■ What is being asked: In the material below, find the line containing "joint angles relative" and the line containing "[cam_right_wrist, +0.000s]". Output those two lines and all lines between them exactly, without pictures.
------------------------------------------------------------
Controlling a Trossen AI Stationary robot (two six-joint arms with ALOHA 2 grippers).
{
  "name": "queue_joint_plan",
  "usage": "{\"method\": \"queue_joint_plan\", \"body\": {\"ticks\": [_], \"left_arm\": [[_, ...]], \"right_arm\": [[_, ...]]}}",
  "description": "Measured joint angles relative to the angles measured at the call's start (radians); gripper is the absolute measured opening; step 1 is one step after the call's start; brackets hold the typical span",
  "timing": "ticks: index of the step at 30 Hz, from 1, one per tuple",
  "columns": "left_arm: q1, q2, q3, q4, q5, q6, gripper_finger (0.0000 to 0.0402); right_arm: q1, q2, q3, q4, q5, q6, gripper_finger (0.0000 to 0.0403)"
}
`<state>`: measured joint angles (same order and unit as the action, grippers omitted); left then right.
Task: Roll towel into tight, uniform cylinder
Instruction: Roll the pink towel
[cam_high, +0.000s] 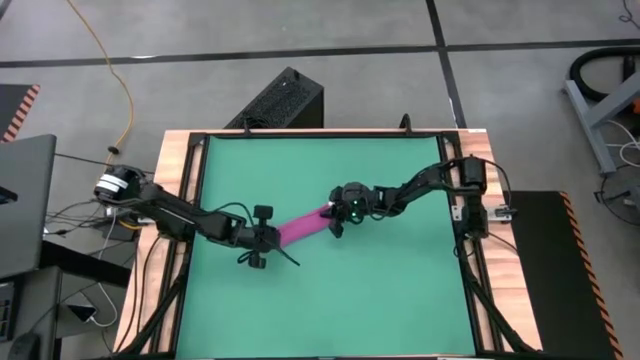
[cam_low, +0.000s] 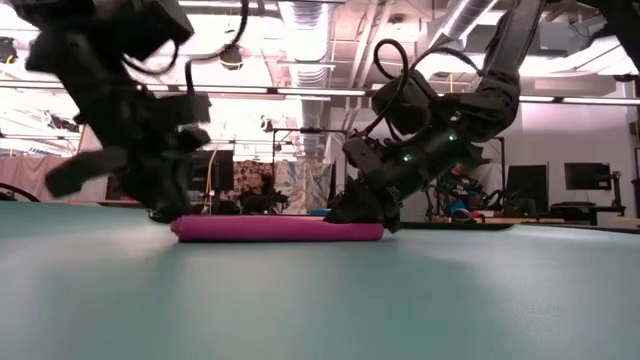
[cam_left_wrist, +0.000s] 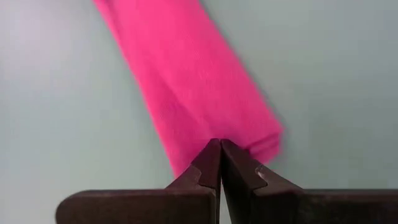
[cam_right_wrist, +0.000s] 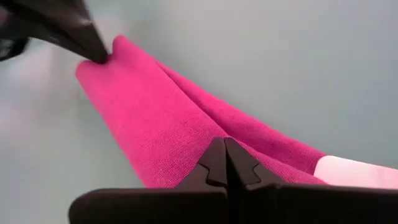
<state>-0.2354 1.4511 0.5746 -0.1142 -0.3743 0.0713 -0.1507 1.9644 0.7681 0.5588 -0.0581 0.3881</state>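
The magenta-pink towel (cam_high: 300, 228) lies as a long narrow folded strip on the green mat (cam_high: 400, 290), slanting from near left to far right. In the low view the towel (cam_low: 275, 229) rests flat on the mat along its whole length. My left gripper (cam_high: 272, 238) is shut at its near-left end. My right gripper (cam_high: 335, 215) is shut at its far-right end, beside the white tag (cam_right_wrist: 351, 171). My left gripper has its shut fingertips (cam_left_wrist: 210, 155) on the short end edge of the strip (cam_left_wrist: 205, 134). It slants down from the table's left, along the strip. The tips hide how many layers lie between them. The end lies on the mat. My right gripper has its shut fingertips (cam_right_wrist: 214, 158) on the top face of the strip near its tag end (cam_right_wrist: 186, 146). It slants down from the table's right, along the strip. The tips hide what cloth lies between them. The towel lies on the mat there.
The mat fills a wood-framed table (cam_high: 180, 180), with open green surface all around the strip. A black box (cam_high: 280, 100) stands just beyond the far edge. People and desks show in the room behind in the low view (cam_low: 265, 190).
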Motion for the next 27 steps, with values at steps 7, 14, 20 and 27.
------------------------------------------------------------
■ Response to this exercise:
  "description": "Measured joint angles relative to the angles measured at the call's start (radians); gripper is the absolute measured opening; step 1 is one step after the call's start; brackets hold the typical span",
  "timing": "ticks: index of the step at 30 Hz, from 1, one per tuple",
  "columns": "left_arm: q1, q2, q3, q4, q5, q6, gripper_finger (0.0000 to 0.0402); right_arm: q1, q2, q3, q4, q5, q6, gripper_finger (0.0000 to 0.0403)"
}
`<state>`: measured joint angles (same order and unit as the action, grippers omitted); left then right.
Task: Roll towel into tight, uniform cylinder
Instruction: Roll the pink towel
[cam_high, +0.000s] 
[cam_low, +0.000s] 
[cam_left_wrist, +0.000s] 
[cam_right_wrist, +0.000s] 

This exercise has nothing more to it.